▸ Your objective:
Copy each line of the listing where the word "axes" can be found.

■ ■ ■ ■ ■ ■ ■

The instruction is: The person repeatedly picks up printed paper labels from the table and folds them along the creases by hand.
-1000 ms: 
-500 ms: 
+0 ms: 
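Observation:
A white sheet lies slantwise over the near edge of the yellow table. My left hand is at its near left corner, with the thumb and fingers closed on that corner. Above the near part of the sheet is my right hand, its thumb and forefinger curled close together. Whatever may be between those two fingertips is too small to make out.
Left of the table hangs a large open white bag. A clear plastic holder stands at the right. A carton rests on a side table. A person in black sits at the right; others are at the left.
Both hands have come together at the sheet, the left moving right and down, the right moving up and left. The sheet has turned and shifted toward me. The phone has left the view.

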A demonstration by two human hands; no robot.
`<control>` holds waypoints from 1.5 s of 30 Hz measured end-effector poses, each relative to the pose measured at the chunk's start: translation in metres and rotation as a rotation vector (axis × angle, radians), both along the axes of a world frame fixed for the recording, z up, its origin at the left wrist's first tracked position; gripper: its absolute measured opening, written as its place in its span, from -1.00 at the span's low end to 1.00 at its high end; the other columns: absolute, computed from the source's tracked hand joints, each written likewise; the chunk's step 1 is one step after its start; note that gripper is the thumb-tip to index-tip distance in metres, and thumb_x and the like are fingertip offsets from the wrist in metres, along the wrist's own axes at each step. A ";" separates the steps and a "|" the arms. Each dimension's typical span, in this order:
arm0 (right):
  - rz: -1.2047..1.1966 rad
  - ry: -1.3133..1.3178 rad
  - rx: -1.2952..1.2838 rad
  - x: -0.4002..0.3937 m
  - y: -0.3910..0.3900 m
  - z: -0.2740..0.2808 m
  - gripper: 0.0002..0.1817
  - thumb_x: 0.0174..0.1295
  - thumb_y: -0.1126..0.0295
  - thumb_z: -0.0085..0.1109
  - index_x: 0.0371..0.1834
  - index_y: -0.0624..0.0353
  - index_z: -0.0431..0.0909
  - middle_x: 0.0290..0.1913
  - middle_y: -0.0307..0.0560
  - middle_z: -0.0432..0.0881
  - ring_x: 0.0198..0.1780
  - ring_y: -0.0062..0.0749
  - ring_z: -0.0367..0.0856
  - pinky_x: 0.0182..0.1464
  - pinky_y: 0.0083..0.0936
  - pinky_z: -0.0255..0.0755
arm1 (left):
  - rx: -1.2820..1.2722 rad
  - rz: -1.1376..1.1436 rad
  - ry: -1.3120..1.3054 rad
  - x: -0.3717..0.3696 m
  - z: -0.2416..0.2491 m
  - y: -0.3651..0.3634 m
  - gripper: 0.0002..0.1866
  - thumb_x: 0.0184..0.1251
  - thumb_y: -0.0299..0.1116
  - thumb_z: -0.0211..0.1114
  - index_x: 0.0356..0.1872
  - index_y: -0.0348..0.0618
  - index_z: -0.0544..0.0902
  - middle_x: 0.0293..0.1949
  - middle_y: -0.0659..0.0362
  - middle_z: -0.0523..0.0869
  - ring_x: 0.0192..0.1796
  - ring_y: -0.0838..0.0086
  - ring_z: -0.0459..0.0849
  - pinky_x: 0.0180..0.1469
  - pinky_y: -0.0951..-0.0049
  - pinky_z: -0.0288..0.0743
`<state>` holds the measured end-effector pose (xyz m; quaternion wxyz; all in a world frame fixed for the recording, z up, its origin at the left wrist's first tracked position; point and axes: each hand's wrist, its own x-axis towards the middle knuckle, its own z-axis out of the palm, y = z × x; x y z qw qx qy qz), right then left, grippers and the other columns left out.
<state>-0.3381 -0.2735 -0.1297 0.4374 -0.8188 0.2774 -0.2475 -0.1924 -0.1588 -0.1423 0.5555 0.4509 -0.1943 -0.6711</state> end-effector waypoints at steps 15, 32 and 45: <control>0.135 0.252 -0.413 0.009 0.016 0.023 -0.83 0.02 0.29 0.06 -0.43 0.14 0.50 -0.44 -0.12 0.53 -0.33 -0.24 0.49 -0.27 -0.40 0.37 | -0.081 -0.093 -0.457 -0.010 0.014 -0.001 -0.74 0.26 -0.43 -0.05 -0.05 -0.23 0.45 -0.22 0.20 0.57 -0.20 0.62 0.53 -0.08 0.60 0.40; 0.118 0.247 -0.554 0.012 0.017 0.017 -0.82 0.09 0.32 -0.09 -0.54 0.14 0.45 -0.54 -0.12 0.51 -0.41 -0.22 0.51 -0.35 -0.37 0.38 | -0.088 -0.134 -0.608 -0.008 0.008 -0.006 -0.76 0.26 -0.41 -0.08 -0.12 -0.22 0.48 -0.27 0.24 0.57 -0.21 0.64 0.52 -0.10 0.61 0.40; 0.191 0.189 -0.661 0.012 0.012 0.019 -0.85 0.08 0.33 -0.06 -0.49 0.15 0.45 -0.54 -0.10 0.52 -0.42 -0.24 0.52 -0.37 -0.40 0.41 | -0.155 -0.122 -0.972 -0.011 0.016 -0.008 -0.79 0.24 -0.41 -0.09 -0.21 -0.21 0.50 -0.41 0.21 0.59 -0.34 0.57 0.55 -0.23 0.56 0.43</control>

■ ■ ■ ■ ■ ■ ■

▸ Output for this exercise:
`<control>` holds waypoints from 1.5 s of 30 Hz measured end-effector poses, each relative to the pose measured at the chunk's start: translation in metres and rotation as a rotation vector (axis × angle, radians), both along the axes of a world frame fixed for the recording, z up, its origin at the left wrist's first tracked position; gripper: its absolute measured opening, written as its place in its span, from -1.00 at the span's low end to 1.00 at its high end; the other columns: absolute, computed from the source's tracked hand joints, each written likewise; the chunk's step 1 is one step after its start; note that gripper is the thumb-tip to index-tip distance in metres, and thumb_x and the like are fingertip offsets from the wrist in metres, along the wrist's own axes at each step. A ";" separates the steps and a "|" the arms. Each dimension's typical span, in this order:
`<state>` holds the measured end-effector pose (xyz m; quaternion wxyz; all in a world frame fixed for the recording, z up, its origin at the left wrist's first tracked position; point and axes: each hand's wrist, its own x-axis towards the middle knuckle, its own z-axis out of the palm, y = z × x; x y z qw qx qy qz), right then left, grippers and the other columns left out.

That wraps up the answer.